I settled into the rest of the album over the course of a winter and wrote alongside it. It is an austere thing and largely lacks the classic rock fire burning in Silkworm’s heart. Midyett’s and Cohen’s lyrics are frank and heartbreaking this time around:

Do you ever feel like you’re going crazy from the inside?

And

I lie in the street

The cars run over me

I wanted to die

But I’m a tough piece of meat.

Midyett’s new guitar, a gleaming baritone, fills the album with the force of an ancient siege engine, something built to breach dark walls of memory and grief. The vocal ranges are bolder, too, often rising into a discomfiting falsetto. Hammer of the Gods is an artistic statement like Silkworm never made, one rooted in the power of vulnerability. They were teaching me a lesson about pain as generative force.

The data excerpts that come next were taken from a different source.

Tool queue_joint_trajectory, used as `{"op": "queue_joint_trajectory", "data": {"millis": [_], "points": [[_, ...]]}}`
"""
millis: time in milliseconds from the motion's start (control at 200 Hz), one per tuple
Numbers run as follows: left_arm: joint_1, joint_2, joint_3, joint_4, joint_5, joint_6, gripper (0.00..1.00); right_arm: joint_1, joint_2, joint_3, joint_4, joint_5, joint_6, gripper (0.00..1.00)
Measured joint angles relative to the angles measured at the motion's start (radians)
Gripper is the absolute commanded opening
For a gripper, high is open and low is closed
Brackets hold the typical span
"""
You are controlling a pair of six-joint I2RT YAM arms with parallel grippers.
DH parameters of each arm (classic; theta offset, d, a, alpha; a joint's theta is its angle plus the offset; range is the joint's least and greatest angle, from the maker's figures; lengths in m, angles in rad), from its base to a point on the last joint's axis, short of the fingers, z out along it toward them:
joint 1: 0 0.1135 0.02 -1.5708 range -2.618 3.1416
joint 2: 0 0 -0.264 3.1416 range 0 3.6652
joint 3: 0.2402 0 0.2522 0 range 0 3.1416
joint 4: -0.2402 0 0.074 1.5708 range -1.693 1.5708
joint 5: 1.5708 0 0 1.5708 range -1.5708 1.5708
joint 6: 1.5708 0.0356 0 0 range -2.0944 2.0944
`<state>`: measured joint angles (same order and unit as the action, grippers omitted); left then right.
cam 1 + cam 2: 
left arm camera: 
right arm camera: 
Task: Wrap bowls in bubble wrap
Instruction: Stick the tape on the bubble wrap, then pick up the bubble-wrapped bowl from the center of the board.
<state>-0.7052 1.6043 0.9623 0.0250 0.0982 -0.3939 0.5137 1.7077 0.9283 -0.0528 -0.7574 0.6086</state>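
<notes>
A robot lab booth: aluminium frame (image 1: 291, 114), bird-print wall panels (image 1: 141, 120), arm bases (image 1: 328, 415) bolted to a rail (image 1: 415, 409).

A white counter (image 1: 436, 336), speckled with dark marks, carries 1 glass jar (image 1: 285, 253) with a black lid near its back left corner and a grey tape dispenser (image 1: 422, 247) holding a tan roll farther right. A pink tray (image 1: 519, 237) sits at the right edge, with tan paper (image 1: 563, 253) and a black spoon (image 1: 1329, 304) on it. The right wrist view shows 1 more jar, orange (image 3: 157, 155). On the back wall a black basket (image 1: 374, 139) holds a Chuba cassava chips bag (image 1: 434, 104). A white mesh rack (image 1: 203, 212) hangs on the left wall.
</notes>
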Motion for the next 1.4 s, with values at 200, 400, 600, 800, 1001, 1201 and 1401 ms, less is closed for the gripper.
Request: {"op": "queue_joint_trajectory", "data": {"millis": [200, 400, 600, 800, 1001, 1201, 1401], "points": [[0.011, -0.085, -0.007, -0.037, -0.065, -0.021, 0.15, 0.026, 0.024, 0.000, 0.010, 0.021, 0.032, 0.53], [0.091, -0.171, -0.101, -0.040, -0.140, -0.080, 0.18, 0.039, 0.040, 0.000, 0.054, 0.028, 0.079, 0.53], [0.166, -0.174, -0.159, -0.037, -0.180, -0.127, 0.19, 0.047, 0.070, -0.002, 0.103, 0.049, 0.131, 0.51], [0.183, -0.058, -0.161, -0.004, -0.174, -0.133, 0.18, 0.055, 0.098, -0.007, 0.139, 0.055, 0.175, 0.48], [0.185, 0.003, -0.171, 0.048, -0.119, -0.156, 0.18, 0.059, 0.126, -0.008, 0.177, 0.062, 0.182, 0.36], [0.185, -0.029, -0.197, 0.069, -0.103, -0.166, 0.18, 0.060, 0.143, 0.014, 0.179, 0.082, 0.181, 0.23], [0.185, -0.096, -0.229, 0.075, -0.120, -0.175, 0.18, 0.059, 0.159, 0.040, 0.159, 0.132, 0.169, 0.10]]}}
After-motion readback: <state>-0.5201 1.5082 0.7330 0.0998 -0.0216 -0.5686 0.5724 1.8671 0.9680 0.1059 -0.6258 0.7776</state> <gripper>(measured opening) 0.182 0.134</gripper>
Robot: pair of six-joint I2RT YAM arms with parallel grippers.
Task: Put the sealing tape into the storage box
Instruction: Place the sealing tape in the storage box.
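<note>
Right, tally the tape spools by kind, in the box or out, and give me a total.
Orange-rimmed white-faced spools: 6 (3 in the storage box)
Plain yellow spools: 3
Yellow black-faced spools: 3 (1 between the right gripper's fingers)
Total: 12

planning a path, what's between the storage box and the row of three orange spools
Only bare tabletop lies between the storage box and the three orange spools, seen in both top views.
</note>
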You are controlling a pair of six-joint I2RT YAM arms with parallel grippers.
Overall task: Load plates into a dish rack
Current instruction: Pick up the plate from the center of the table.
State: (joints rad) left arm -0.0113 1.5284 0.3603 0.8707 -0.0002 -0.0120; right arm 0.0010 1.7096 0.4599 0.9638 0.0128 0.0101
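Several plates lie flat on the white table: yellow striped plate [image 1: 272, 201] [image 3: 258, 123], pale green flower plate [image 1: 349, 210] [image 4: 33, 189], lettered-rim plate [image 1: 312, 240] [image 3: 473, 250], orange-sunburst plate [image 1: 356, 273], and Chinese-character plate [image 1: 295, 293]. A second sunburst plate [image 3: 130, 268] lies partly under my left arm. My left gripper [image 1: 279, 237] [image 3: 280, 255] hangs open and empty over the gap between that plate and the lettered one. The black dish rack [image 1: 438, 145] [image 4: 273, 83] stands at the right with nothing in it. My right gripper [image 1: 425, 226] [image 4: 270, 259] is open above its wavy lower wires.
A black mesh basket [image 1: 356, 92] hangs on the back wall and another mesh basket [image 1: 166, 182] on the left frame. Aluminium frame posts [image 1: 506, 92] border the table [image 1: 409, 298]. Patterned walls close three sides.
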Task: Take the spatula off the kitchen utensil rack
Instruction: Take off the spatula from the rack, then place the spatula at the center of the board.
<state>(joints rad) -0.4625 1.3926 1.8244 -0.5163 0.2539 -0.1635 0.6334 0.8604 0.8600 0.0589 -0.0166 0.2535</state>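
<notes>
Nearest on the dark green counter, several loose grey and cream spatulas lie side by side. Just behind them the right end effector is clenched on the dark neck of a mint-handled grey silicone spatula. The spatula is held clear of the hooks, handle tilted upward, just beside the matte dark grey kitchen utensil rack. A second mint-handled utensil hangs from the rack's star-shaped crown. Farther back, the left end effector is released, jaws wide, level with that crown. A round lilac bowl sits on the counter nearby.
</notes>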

I can’t overlook the suicide attempt that serves as the tragic pivot point between Silkworm and Bottomless Pit. Through Jeanette Sliwinski, Michael Dahlquist died, and with him, Silkworm. Through the knowledge and wisdom granted by his death, Bottomless Pit arose. And in turn, a Bottomless Pit song found me and lit my path into a new work, the beating heart of which is another suicide attempt. It is a moment of apparent coincidence that shakes my nihilistic tendencies and asks me to think of a benevolent universe. In that way, this single song gave me just enough faith to start writing again.

In these kinder moments, I consider briefly whether I should cultivate a sort of gratitude to Sliwinski for setting in place whole chains of artistic dormancy and rebirth. And in those moments I also feel for her family because I know small bits of their pain. And I think of my own wife and the loose parallels with Sliwinski: the gauntlet of pills, hospitals, and therapists, the thousand-yard stare in the days before the attempt, and I think of myself at the wheel, gunning our car down tree-lined streets at the same speeds that killed Dahlquist. But I let the parallels unravel. Bottomless Pit’s first album is a memento mori. The Cardinal Movements was a gift to me but I never forget its price.